**YOUR OBJECTIVE**
Nothing past the line containing "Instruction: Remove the" belongs in the output. Copy exactly every line of the data below from the first up to and including it.

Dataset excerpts
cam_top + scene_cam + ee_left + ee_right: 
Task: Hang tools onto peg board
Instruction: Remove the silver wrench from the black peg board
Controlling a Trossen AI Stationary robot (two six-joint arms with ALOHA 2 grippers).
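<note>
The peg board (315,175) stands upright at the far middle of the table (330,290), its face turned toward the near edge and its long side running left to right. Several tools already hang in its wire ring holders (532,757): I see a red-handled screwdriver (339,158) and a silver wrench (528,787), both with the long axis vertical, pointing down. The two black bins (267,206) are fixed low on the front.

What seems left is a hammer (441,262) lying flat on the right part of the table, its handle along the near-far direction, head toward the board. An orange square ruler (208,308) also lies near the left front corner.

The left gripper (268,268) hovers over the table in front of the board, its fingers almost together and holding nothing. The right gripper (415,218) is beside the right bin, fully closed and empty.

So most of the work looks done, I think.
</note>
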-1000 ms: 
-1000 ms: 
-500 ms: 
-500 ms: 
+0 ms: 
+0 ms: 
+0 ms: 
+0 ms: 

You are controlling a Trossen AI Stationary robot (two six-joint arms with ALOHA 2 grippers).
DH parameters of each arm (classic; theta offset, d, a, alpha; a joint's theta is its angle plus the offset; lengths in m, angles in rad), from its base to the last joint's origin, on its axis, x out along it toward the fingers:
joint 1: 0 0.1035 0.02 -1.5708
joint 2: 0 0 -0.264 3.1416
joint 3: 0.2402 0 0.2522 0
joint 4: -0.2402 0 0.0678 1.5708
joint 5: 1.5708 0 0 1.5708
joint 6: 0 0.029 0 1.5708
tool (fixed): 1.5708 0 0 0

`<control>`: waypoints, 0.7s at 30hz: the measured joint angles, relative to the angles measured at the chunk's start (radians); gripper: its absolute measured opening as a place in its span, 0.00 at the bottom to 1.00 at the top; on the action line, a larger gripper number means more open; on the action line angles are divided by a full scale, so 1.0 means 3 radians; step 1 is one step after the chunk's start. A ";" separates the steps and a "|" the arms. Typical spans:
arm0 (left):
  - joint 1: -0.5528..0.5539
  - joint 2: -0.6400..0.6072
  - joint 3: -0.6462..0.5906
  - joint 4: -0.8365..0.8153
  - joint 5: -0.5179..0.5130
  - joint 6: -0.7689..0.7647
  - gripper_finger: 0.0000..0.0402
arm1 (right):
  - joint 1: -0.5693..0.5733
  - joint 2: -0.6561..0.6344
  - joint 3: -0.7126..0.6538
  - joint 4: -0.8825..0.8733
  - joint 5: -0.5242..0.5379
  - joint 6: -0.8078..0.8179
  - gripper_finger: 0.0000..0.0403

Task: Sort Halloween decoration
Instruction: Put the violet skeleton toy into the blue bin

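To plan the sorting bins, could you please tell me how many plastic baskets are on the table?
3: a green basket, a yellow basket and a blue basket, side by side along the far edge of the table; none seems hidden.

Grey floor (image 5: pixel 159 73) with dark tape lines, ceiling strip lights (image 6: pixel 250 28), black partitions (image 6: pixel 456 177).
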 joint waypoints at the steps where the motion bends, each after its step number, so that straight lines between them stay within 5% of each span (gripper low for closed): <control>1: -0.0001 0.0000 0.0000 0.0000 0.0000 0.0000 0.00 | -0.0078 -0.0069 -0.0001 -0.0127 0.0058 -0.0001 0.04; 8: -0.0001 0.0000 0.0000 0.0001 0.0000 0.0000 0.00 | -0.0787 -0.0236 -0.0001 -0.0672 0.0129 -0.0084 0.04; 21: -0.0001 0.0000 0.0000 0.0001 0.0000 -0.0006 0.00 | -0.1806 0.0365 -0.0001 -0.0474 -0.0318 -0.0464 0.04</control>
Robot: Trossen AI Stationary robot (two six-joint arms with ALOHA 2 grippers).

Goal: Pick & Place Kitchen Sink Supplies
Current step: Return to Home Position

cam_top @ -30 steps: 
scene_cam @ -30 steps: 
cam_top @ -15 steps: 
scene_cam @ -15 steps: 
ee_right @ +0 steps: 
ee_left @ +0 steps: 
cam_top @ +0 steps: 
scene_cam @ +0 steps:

**ANSWER SPACE**
cam_top + scene_cam + ee_left + ee_right: 
Task: Hang tools onto peg board
Instruction: Remove the silver wrench from the black peg board

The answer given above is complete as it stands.